Nous sommes en 2009 et malgré quelques beaux articles ici ou là, personne n'écoute les Only Ones. Et s'il est juste de noter que chaque revival rock les ramène dans les dicussions, il convient de préciser que ce n'est jamais que chez dix personnes dont une moitié employée chez Rock & Folk. Culte, mythique et génial, le groupe de Peter Perret n'en demeure pas moins tragiquement méconnu, un de ces combos formidables dont on ignorera toujours pourquoi ils n'ont jamais eu droit à leur propre revival. A intervalles réguliers leur nom ressort en même temps que leurs albums, mais c'est uniquement pour redisparaître aussitôt des mémoires pour cinq ans.
Il est vrai que le groupe est desservi par son style. Alors qu'une bonne part de son succès de l'époque (fin 70's/début 80's) venait du son côté très pop cet atout n'a fait que le desservir au fil des décennies. Arrivé dans les années quatre-vingt-dix il devenait relativement compliqué de célébrer le punk et les Only Ones en même temps tant Peter, Alan, John et Mike collaient peu à l'image d'Epinal destroy que l'imaginaire collectif (et la presse) avai(en)t voulu retenir du punk-rock. Comprendre par-là qu'en terme d'esthétique (comprendre par-là "de clichés"), ma mère ou quelqu'un ne connaissant rien au punk serait tenté de dire que les Onlys Ones n'ont rien à voir avec.
Et le fait est qu'en effet les Only Ones n'avait pas grand-chose les rapprochant des Pistols, des Clash ni même des Damned. Alors que Rotten se payait la gueule des punks new-yorkais ("Youre made in japan / From cheese and chalk / Youre hippy tarts hero / 'Cos you put on a bad show / You put on a bad show...") et provoquait involontairement la naissance d'une des dix plus grandes chansons punk de tous les temps ('London Boys', de Johnny Thunders : "You talk about faggot, little mummy’s boy / You’re still at home, you’ve got your chaperone / You need an escort to take a piss / He holds your hand and he shakes your dick / You’re so pretty, suburban kitty...")... pendant ce temps les Only Ones, eux, revendiquaient l'héritage du susmentionné Thunders, et celui de Television et celui de Richard Hell. On dira qu'ils étaient les plus américains des punk anglais, le New York City Punk '75 planqué derrière le bruit et la fureur du London Punk' 77.

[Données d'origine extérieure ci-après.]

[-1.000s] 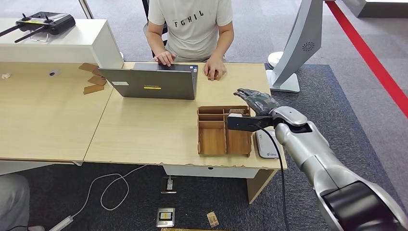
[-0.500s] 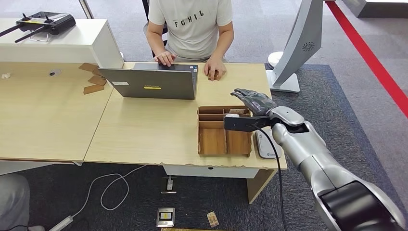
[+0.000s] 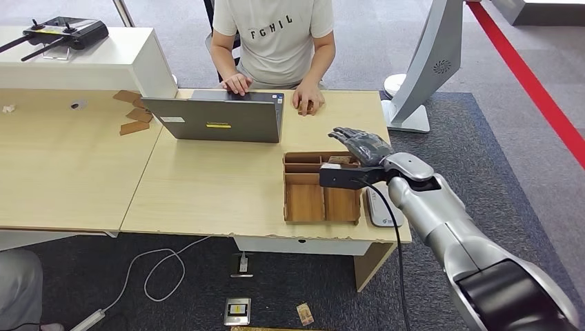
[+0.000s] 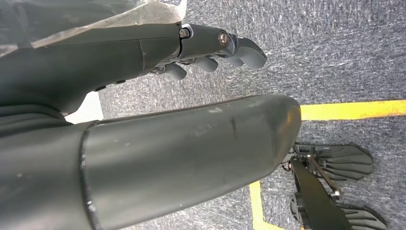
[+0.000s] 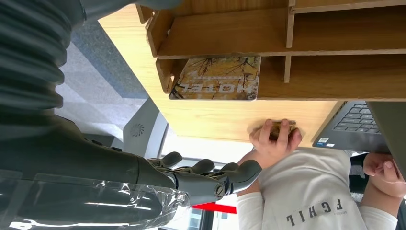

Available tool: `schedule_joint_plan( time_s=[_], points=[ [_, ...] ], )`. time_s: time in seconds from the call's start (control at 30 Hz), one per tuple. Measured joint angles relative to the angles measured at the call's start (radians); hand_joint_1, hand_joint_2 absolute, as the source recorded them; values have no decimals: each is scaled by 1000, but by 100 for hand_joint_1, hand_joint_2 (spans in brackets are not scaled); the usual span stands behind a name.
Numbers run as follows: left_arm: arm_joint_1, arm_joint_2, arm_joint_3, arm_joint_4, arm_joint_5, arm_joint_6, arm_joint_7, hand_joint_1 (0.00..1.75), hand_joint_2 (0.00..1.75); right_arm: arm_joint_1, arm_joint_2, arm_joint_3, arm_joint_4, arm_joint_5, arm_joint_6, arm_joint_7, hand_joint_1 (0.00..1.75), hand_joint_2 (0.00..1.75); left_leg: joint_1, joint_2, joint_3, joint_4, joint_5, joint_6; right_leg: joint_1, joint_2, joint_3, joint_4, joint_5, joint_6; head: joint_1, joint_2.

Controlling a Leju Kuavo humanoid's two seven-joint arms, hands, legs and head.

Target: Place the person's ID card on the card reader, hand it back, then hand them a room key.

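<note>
Hotel key card [image 5: 215, 77] is lying flat in the far corner compartment of the wooden tray [image 3: 322, 187], the corner nearest the person; printed side up, the word HOTEL readable in the right wrist view. In the head view the card is showing as a small patch behind the tray's far wall, partly behind the right hand.

Card reader [image 3: 383, 207], white, is lying flat on the desk just beside the tray, on the side toward the desk's right end; the silver forearm is crossing over part of it.

ID card: a brownish thing is lying under the person's hand [image 5: 274, 136] on the desk beyond the tray; cannot tell what it is.

Right hand [image 3: 362, 143] is hovering above the far right corner of the tray, fingers stretched forward and slightly apart, holding nothing, not touching the card.

Left hand [image 4: 218, 45] is hanging down over grey carpet with a yellow floor line, fingers loosely curled, nothing in them.

Person [image 3: 274, 38] in a white T-shirt is sitting at the far side of the desk [image 3: 207, 193], beyond the tray. Laptop [image 3: 217, 118] is standing open to the left of the tray, the person's other hand on its keyboard.
</note>
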Motion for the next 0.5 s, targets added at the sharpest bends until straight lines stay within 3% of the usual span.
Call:
schedule_joint_plan(
  time_s=[0.5],
  points=[
    [0, 0, 0, 0, -1, 1, 0, 0, 0, -3, -8, -1, 34, 3, -4, 3, 0, 175, 0, 0, 0, 0, 0, 0, 0, 0, 0, 0, 0, 0, 0, 0]
  ],
)
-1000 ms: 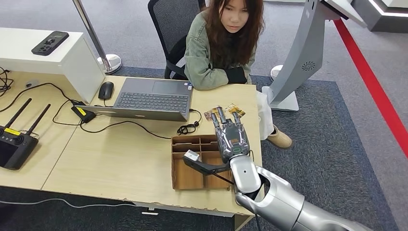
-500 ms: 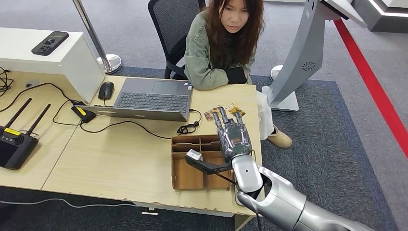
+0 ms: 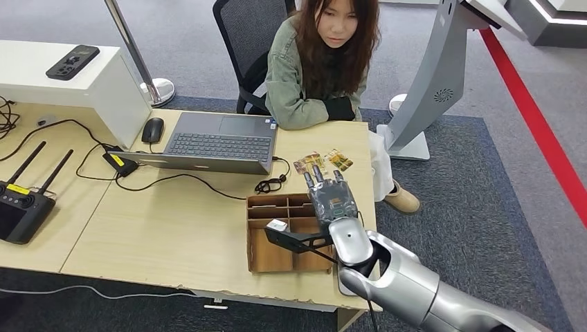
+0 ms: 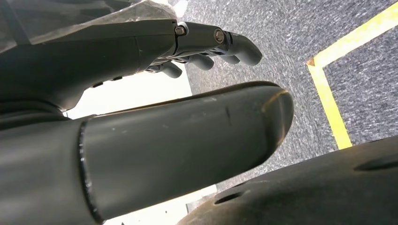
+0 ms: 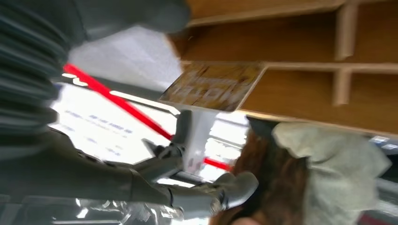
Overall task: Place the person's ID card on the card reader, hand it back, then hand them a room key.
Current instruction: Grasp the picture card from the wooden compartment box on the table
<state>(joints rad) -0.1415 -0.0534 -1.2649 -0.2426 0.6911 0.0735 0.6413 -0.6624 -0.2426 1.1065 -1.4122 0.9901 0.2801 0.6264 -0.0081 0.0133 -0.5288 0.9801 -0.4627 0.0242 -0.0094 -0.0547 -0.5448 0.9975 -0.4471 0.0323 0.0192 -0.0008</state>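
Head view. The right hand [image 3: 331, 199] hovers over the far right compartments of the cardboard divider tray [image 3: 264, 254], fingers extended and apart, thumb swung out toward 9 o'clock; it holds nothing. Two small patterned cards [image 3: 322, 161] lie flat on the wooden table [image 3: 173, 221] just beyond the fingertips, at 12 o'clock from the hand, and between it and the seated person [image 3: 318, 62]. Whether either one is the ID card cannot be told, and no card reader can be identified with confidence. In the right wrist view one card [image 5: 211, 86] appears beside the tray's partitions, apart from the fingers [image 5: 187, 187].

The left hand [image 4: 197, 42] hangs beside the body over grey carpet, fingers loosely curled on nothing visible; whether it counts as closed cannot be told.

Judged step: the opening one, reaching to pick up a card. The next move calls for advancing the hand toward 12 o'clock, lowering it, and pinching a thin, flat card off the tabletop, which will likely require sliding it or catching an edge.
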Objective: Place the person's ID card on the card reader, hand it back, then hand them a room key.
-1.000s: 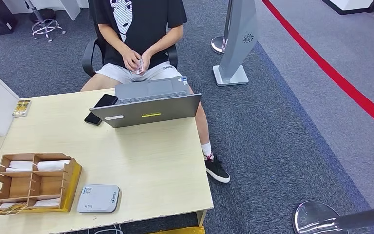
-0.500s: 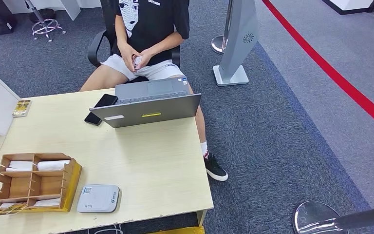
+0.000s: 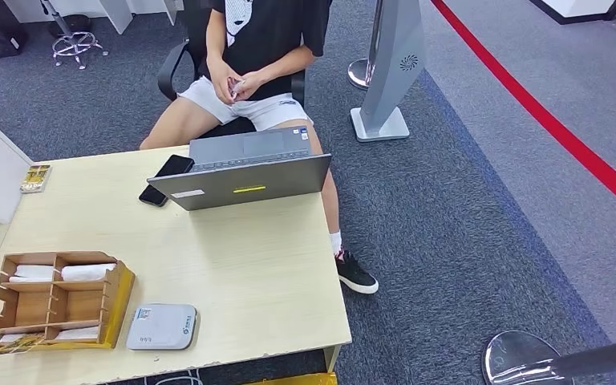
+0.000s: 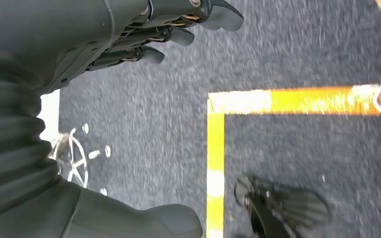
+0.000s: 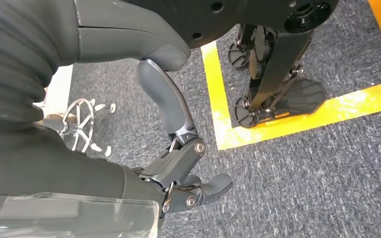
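Head view: you're looking down at a light wood table (image 3: 233, 265). The card reader (image 3: 161, 326), a flat grey box, sits near the table's near edge, just beside a wooden organizer (image 3: 60, 301) with white cards (image 3: 88, 271) lying in its compartments. At the far edge an open grey laptop (image 3: 245, 170) stands with its lid back toward you, and two dark phones (image 3: 167, 178) lie beside it on the left. A small yellow packet (image 3: 36, 177) lies at the far left corner. Past the table a person (image 3: 261, 56) in a black shirt and white shorts sits on an office chair (image 3: 178, 68), both hands together in the lap, holding a small card (image 3: 237, 87), apparently the ID card; too small for you to read. It's well apart from the reader. A grey stand (image 3: 393, 64) and a red floor line (image 3: 545, 120) are to the right.

Left wrist view: your left hand (image 4: 129, 34) hangs over dark carpet (image 4: 302, 148) with yellow floor tape (image 4: 215, 148). Fingers (image 4: 178, 35) extended and apart from the thumb (image 4: 149, 225), nothing between them, so it's empty and spread. A chair base (image 4: 74, 158) shows at the edge.

Right wrist view: your right hand (image 5: 178, 163) also hangs over carpet and yellow tape (image 5: 297, 119). Thumb (image 5: 166, 101) stretched out, fingers (image 5: 206, 188) partly bent but apart from it, holding nothing.
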`<state>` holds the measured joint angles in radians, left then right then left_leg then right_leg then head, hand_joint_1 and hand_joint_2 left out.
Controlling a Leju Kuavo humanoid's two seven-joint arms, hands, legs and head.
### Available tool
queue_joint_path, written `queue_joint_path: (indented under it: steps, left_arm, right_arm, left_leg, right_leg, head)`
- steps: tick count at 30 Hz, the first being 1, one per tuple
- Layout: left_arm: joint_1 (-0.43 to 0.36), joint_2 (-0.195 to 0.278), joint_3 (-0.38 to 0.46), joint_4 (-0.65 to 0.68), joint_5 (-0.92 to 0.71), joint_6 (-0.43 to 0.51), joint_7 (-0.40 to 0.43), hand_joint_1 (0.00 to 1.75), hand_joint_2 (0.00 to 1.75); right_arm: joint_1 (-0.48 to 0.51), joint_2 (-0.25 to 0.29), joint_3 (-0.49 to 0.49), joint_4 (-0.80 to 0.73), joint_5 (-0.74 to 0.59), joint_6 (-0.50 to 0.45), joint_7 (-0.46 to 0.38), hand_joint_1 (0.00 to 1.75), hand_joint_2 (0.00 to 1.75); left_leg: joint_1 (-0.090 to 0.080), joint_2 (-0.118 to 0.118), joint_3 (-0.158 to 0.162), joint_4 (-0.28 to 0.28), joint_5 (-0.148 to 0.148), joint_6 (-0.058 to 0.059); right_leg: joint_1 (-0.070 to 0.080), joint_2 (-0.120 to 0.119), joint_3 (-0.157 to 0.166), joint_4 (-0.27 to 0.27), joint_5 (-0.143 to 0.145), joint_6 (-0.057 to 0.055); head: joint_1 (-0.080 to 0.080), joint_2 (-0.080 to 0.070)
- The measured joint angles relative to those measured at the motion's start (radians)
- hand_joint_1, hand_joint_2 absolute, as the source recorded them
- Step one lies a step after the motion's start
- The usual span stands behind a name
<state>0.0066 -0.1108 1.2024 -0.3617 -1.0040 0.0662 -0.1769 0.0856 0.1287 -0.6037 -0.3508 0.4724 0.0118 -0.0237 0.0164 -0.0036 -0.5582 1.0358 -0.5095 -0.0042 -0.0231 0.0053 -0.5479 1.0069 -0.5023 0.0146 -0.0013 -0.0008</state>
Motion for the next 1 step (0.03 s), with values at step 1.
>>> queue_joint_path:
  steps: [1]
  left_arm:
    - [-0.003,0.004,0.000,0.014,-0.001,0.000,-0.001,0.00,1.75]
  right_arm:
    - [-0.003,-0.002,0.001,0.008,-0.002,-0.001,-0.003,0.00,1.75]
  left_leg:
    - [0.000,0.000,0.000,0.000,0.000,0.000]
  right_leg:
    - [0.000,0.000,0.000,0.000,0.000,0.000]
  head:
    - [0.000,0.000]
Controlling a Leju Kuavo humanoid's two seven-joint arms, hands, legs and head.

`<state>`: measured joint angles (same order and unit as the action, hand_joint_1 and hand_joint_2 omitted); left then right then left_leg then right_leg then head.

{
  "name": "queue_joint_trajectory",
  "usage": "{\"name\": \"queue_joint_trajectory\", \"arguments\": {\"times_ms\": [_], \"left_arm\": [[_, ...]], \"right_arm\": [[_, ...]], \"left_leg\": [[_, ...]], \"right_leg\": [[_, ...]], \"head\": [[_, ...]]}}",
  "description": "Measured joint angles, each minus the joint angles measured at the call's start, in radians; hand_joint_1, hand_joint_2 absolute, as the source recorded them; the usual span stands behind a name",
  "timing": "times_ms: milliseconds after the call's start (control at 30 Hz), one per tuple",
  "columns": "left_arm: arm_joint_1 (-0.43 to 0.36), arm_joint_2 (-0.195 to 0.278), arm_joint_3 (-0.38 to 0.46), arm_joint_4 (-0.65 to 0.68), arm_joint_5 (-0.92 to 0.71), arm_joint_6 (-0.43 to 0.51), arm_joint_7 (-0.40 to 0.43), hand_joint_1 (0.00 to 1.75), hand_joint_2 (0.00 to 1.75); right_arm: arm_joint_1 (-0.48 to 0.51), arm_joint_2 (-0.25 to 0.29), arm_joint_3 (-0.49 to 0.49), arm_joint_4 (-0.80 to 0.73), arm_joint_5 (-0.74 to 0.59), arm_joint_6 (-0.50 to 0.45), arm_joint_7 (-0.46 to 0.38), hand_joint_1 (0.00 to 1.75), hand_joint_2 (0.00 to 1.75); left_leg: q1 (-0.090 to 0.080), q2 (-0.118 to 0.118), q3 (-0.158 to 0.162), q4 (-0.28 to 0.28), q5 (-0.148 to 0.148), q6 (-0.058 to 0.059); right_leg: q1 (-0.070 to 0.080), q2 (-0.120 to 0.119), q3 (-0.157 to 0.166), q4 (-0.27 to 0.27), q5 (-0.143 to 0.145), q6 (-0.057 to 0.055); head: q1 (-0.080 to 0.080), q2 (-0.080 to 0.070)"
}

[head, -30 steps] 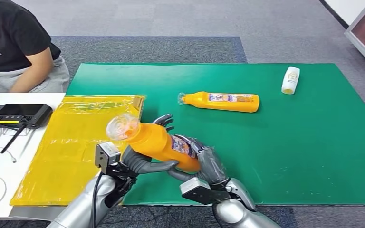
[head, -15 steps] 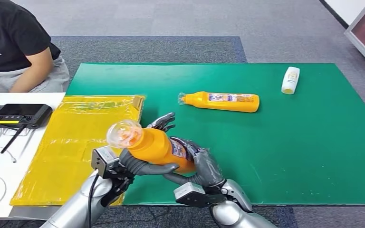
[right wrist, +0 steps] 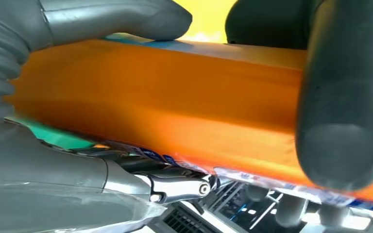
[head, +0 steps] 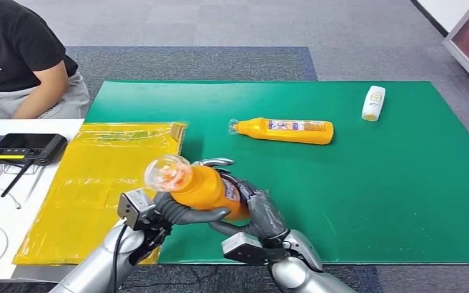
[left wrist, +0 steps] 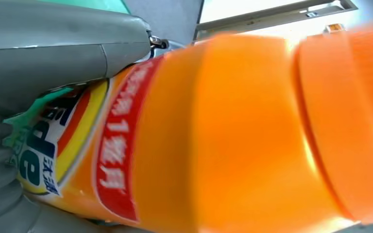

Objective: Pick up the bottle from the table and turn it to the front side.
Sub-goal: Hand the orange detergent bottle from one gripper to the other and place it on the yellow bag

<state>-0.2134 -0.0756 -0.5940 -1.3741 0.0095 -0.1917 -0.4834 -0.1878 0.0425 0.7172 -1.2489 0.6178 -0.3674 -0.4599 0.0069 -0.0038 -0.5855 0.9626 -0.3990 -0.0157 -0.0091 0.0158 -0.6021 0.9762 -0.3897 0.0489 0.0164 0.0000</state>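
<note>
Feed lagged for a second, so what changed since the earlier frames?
Both hands kept hold of the orange bottle: the left hand and right hand turned it, its clear cap shifting slightly right and down, the label rolling out of sight. The second orange bottle, white bottle and yellow bag stayed put.

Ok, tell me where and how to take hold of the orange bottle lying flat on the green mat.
Probably best to grip the orange bottle across its labelled middle, coming down from above. It lies on its side on the green mat, cap toward the yellow bag, so the long straight body offers broad opposite sides, while the neck narrows. The mat around it is bare, leaving fingers room either side.
</note>
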Motion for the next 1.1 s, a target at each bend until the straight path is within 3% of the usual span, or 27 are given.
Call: {"name": "queue_joint_trajectory", "arguments": {"times_ms": [700,867,1100], "left_arm": [[-0.019,0.097,0.006,0.018,-0.104,-0.033,0.024,1.75,1.75],[-0.018,0.159,0.037,0.018,-0.174,-0.021,0.035,1.75,1.75],[-0.015,0.314,0.105,0.017,-0.377,0.039,0.072,1.75,1.75]], "right_arm": [[0.036,0.030,-0.003,0.062,-0.079,0.024,-0.014,0.00,1.75],[0.049,0.031,-0.018,0.069,-0.090,0.029,-0.013,0.00,1.75],[0.075,0.031,-0.047,0.069,-0.093,0.031,-0.013,0.00,1.75]], "left_leg": [[0.000,0.000,-0.002,0.000,0.000,0.000],[0.000,0.000,-0.002,0.000,0.001,-0.001],[0.001,0.000,-0.003,0.000,0.002,-0.004]], "right_leg": [[0.000,0.000,-0.001,0.000,0.000,0.000],[0.000,0.001,-0.003,0.002,0.000,-0.001],[0.001,0.001,-0.005,0.004,0.000,-0.003]], "head": [[0.000,0.000],[0.000,0.000],[0.000,0.000]]}}
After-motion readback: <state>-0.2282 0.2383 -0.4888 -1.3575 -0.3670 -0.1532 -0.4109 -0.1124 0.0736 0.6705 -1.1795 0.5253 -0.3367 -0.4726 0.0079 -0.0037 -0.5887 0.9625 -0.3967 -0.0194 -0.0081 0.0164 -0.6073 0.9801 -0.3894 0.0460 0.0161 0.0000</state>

Or le punk n'a jamais été que la colère et la destruction de l'école Rotten. Si ce dernier a gagné la bataille de la mémoire, cela n'en fait pas une vérité pour autant et quiconque s'est intéressé un tant soit peu au punkrock sait pertinemment que le romantisme, l'élégance et l'aristocratie sont autant de valeurs appartenant à son champ lexical que la révolte ou la provocation. Impossible de comprendre les Only Ones par rapport au punk si l'on ne prend pas un compte ce facteur déterminant (mais cela vaut pour un nombre considérable de groupes déclinant cette imagerie), facteur faisant d'eux un anachronisme ambulant dès leur premier opus en 1978 (il faut dire aussi que lorsqu'ils débarquent ils sont plus vieux que tout le monde). Le paradoxe de cela ? The Only Ones est un album mille fois plus intemporel que tous ceux du punk londonien, avec son romantisme échevelé et un brin désolé ('The Whole of the Law'), son ironie mordante ('The Immortal Story'), ses mélodies ciselées ('Another Girl, Another Planet' bien sûr !) et même - incroyable mais vrai - ses soli. Ajoutez à cela la voix fracassée et souvent déchirante de Perret (là aussi en filiation Thunders directe - c'est à s'y méprendre sur 'The Beast'), et vous aurez le cocktail divin, parfaitement punk et parfaitement rock (comme aurait dit Saint-Luc). Et si la classe de cet album a quelque chose de miraculeux (ce 'No Peace for the Wicked'...), ce n'est pas grand-chose à côté des deux suivants - contrairement à tous leurs concurrents les Only Ones n'ont fait que progresser. Nous en reparlerons bientôt, puisqu'ils ont eux aussi été réédités cette année dans le même type de format, c'est-à-dire une remasterisation standard mais bienvenue dispensée de bonus supplémentaires par rapport aux précédentes éditions (qui offraient déjà les trois bonus ici présents).